### EXERCISE GOAL
Lines below starting with the line with "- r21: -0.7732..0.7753" and going on through the line with "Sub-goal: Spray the" must be output exactly; the rest of the records must be left out.

Data excerpts:

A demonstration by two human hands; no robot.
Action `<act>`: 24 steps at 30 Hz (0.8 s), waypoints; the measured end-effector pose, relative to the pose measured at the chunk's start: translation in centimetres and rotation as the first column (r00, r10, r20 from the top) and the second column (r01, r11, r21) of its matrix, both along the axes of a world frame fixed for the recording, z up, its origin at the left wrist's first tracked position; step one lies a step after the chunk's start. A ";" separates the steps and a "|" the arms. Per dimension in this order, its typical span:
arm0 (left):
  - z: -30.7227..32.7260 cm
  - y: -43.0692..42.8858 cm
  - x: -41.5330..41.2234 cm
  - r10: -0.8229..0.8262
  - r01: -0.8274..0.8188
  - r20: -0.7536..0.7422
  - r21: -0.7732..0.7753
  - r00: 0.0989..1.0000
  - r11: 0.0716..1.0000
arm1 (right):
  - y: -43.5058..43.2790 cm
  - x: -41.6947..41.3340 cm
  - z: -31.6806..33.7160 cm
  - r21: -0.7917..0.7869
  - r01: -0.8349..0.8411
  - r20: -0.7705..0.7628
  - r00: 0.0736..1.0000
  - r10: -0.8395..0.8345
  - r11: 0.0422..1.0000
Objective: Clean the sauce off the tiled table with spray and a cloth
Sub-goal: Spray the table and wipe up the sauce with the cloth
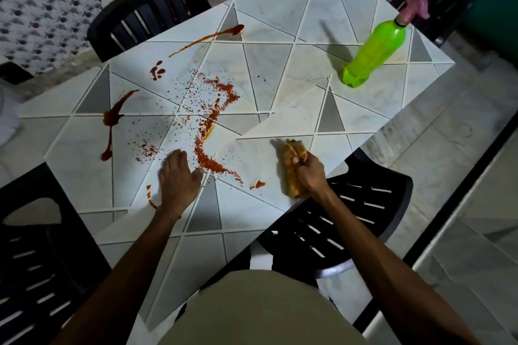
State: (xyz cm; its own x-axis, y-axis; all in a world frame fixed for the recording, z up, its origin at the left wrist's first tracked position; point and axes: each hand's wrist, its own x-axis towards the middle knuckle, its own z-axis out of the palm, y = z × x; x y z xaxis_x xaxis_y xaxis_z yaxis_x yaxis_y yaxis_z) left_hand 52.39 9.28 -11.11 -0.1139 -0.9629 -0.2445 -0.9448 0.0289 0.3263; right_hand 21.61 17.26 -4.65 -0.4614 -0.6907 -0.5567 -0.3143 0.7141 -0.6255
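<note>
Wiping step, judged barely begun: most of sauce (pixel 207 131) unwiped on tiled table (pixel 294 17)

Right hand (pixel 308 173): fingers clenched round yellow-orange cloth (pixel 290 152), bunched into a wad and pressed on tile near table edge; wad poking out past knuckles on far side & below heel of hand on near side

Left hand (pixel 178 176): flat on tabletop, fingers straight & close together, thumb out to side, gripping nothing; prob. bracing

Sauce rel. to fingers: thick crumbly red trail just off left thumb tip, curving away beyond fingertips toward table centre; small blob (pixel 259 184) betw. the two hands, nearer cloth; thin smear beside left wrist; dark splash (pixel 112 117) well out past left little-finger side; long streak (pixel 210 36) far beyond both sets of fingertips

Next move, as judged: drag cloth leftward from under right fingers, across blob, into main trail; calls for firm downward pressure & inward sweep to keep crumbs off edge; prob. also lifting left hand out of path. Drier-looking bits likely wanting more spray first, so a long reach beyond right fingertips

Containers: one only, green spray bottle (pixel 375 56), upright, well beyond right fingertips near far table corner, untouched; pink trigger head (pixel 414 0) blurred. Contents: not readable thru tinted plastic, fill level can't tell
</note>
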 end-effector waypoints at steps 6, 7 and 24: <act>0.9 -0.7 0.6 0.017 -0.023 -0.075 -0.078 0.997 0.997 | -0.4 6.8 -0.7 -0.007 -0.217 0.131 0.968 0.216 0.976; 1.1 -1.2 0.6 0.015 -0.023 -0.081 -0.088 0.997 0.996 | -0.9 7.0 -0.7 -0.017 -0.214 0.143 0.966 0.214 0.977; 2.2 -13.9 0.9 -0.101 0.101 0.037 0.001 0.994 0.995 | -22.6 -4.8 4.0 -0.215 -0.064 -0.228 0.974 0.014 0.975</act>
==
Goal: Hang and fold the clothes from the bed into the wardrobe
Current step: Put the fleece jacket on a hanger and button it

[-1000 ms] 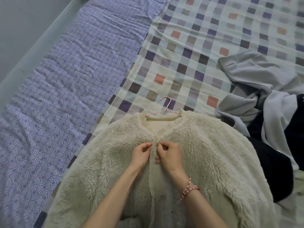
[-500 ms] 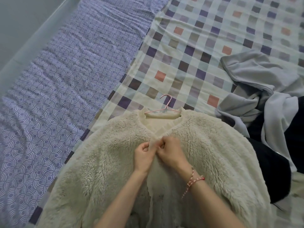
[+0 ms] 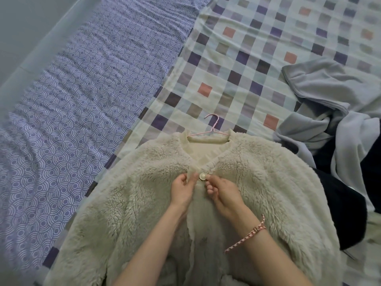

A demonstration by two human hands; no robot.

### TASK SOLUTION
  - r21: -0.7732..0.7753
  - r00: 0.0989..1.0000
  - r11: 0.0716..1.0000
arm1 (right):
  - y: -43.5058..43.2790 cm
  - x: -41.6947..41.3340 cm
  - z: -31.6806..33.7160 cm
  - r21: -0.7917..0.7869
  - r01: -0.8349..0.8411
  - r20: -0.7705..0.7628
  - r00: 0.0736..1.0000
  - r10: -0.8395..0.8345
  - r11: 0.0422..1.0000
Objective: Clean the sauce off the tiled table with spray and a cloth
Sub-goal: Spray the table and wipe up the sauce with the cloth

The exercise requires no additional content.